EXERCISE: Below are the entries. Transcribe exactly the lines from the one with "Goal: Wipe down" through the one with "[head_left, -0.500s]", ends included, and leave out all others.

DATA LISTING:
● ● ● ● ●
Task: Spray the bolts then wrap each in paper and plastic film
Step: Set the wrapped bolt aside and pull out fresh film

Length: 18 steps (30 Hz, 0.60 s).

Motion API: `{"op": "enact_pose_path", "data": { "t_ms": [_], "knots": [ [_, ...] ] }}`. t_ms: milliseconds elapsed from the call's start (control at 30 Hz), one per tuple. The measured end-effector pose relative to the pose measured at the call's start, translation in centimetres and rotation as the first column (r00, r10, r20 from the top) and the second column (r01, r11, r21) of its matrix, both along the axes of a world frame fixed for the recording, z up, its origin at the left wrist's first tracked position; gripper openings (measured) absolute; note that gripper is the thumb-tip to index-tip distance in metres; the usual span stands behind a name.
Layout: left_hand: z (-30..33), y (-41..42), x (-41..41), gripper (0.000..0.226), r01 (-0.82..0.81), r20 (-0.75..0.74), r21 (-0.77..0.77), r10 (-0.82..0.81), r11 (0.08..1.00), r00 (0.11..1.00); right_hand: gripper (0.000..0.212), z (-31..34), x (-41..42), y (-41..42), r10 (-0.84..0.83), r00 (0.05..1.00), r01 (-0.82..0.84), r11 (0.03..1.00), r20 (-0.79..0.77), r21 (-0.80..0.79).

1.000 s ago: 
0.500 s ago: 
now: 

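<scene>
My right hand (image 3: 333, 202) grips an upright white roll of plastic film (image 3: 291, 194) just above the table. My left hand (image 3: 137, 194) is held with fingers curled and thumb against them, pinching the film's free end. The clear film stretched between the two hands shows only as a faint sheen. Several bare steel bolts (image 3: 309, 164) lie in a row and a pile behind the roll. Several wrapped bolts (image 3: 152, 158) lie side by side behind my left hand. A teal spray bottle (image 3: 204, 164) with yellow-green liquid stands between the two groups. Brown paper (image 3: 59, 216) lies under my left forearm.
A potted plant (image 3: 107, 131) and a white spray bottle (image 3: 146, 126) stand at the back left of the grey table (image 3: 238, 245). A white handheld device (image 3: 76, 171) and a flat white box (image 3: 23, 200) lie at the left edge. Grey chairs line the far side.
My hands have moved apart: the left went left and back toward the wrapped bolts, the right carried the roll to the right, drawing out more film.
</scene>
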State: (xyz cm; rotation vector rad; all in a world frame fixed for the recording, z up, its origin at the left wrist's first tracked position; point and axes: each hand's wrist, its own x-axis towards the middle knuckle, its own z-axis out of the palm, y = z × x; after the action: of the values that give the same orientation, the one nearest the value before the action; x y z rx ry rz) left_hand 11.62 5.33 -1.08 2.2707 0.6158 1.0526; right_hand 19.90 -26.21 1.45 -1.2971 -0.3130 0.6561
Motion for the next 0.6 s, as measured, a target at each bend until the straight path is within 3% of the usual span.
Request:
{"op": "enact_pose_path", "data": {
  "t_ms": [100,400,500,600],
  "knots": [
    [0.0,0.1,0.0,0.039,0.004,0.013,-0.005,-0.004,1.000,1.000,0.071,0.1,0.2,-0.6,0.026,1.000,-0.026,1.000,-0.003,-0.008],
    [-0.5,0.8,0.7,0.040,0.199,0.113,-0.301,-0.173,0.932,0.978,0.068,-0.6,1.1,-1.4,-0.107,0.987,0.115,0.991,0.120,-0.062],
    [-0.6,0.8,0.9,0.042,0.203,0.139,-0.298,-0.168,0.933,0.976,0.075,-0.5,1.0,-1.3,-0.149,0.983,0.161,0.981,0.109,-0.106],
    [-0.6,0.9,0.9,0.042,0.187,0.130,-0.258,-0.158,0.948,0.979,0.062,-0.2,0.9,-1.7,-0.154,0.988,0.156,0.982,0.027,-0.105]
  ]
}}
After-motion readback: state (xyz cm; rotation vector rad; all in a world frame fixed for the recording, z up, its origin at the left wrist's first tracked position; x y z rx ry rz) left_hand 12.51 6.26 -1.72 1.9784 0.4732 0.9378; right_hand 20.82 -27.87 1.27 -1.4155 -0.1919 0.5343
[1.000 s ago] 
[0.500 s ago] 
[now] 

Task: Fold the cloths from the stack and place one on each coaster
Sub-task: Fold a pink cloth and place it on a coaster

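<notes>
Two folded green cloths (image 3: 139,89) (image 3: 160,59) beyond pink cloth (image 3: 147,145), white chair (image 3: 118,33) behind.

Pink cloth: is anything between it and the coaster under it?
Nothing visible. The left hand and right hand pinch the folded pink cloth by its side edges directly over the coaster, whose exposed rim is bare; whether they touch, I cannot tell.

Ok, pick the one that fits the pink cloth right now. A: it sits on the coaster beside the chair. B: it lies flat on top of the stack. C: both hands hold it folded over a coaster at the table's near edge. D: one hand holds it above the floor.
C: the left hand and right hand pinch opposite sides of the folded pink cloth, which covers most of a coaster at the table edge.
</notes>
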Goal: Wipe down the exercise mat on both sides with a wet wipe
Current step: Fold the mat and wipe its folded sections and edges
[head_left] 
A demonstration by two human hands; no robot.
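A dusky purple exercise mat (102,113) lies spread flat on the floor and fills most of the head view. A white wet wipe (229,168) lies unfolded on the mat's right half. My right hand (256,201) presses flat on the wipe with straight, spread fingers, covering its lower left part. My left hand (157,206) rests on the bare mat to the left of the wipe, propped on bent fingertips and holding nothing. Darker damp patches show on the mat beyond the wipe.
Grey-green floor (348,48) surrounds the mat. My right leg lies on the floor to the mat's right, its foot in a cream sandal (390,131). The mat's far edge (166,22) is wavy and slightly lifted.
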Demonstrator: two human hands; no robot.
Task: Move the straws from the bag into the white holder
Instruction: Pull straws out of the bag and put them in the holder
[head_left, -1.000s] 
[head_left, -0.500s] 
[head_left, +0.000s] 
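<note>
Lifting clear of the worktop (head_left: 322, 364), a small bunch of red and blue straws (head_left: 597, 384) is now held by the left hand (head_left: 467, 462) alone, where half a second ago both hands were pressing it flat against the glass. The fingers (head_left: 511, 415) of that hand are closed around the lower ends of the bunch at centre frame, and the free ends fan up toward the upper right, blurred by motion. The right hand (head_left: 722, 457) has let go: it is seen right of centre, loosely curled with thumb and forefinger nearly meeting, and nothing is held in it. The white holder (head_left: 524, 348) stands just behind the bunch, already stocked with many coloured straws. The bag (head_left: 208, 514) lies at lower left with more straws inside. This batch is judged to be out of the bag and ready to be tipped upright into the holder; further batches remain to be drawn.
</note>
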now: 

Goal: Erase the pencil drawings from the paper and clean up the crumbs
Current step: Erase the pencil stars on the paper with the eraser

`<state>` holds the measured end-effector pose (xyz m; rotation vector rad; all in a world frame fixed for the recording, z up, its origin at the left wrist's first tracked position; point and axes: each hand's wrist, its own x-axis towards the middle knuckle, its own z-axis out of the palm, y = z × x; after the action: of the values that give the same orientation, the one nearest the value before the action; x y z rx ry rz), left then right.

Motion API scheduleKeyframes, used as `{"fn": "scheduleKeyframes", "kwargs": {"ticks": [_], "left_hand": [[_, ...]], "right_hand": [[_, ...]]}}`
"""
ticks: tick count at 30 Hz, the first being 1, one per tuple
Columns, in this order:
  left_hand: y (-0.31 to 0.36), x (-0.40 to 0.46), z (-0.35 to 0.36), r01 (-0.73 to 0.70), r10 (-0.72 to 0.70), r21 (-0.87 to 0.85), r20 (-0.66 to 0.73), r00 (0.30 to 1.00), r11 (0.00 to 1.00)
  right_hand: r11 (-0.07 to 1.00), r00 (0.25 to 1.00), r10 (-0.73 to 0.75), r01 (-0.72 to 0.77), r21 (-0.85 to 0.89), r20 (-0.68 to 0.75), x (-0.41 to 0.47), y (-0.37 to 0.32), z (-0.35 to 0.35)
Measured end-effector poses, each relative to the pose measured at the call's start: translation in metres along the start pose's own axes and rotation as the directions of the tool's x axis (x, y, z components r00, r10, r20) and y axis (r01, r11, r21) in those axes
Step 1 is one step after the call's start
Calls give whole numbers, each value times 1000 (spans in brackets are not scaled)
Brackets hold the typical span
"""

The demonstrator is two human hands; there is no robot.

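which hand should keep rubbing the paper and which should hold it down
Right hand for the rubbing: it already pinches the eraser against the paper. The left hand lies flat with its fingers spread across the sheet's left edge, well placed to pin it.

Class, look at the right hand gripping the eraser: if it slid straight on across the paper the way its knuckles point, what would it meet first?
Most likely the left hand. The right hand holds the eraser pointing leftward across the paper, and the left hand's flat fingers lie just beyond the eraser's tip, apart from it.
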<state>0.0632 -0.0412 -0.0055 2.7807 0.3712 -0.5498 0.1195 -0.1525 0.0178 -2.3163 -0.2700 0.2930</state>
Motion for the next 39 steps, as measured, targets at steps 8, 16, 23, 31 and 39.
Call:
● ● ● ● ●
SOLUTION:
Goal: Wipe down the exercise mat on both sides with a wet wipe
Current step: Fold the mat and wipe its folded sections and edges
[head_left] 
A demonstration by two human hands; no robot.
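A dusky purple exercise mat (102,113) lies spread flat on the floor and fills most of the head view. A white wet wipe (229,168) lies unfolded on the mat's right half. My right hand (256,201) presses flat on the wipe with straight, spread fingers, covering its lower left part. My left hand (157,206) rests on the bare mat to the left of the wipe, propped on bent fingertips and holding nothing. Darker damp patches show on the mat beyond the wipe.
Grey-green floor (348,48) surrounds the mat. My right leg lies on the floor to the mat's right, its foot in a cream sandal (390,131). The mat's far edge (166,22) is wavy and slightly lifted.
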Demonstrator: two human hands; no robot.
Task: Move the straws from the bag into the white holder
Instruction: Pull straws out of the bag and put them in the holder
[head_left, -1.000s] 
[head_left, -0.500s] 

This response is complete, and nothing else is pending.